The component hierarchy in the Polaris 10 "Ellesmere" silicon is similar to older-generation chips, although each of the components received major updates. We begin with the chip featuring two hardware schedulers and the introduction of dedicated real-time asynchronous compute with spatial and temporal scheduling. The chip also features four async compute engines (ACEs). AMD optimized the async compute engine with new quick-response queue tech.

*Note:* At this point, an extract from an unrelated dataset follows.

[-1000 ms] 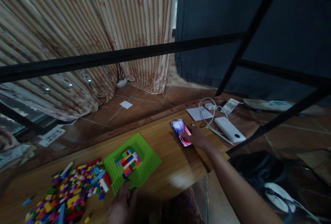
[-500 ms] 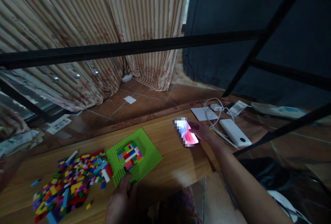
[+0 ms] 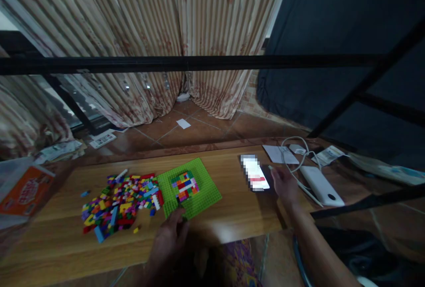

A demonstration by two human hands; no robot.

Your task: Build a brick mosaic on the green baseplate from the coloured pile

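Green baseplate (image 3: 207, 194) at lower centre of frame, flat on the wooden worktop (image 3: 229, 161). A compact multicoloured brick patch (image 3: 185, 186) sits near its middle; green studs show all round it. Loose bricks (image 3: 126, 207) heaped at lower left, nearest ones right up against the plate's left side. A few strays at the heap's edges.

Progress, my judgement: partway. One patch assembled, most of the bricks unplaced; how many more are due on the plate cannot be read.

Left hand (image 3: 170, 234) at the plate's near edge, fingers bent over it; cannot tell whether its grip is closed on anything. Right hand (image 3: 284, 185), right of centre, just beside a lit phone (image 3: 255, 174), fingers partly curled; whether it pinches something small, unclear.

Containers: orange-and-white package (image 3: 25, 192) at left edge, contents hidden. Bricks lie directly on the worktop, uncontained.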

There's a design focus on stepping up geometry processing performance and blunting the brute-tessellation advantage NVIDIA traditionally enjoyed over AMD. For a chip of this segment, Polaris 10 features four independent geometry processors. Their functionality is upgraded over the previous generation, featuring a primitive discard accelerator which culls (discards) triangles in the pipeline with zero area or no inclusive sample points. The geometry engine now features a tiny cache called the Index Cache, which cushions small instanced geometry and reduces data movement to improve primitive throughput during instancing.
The Polaris 10 silicon features 36 Compute Units (CUs). 32 of these are enabled on the RX 470, spread across four shader engines, each with a dedicated geometry processor, a raster engine, and two render backends. The four shader engines are supported by a large 2 MB L2 cache, which acts as the town-square for the GPU's various key components.
Most of the architecture-specific innovations are centered on the CU, which now features a hardware instruction prefetcher, a larger instruction buffer, and native half-precision (FP16/Int16) support, which should reliably crunch numbers for gaming applications with significantly reduced memory and register footprints while lowering power execution. Altogether, the "Polaris" CU is claimed to have up to 15% higher performance than CUs based on the GCN 1.1 architecture (R9 390X). Each CU features 64 stream processors, which has the 32 CUs amount to 2,048 stream processors. In summary, the Polaris 10 chip features 2,048 stream processors, 128 TMUs, and 32 ROPs.
The Radeon RX 470 features a 256-bit wide GDDR5 memory interface, holding 4 GB or 8 GB of memory, clocked at 6.6 Gbps. The actual memory bandwidth of this interface at its given clock speeds is rated at up to 211 GB/s, although its effective bandwidth could be higher thanks to an updated lossless delta color compression (DCC) tech with full 2/4/8:1 compression ratios. AMD claims that its new gen DCC tech can provide an effective bandwidth uplift of a staggering 30 percent. The ASUS Radeon RX 470 STRIX we're reviewing today features 4 GB of memory.
The multimedia accelerators receive a major update, now supporting H.265 Main10 decode hardware acceleration and 4K60 HEVC encode hardware acceleration. The other components with big updates are the display controllers, which now support DisplayPort 1.4 (DP 1.3 HBR3 and DP 1.4 HDR) and HDMI 2.0b. FreeSync is supported over both DP and HDMI. Resolutions as high as 5K60, 10-bit 4K96 HDR, and 4K120 SDR are supported.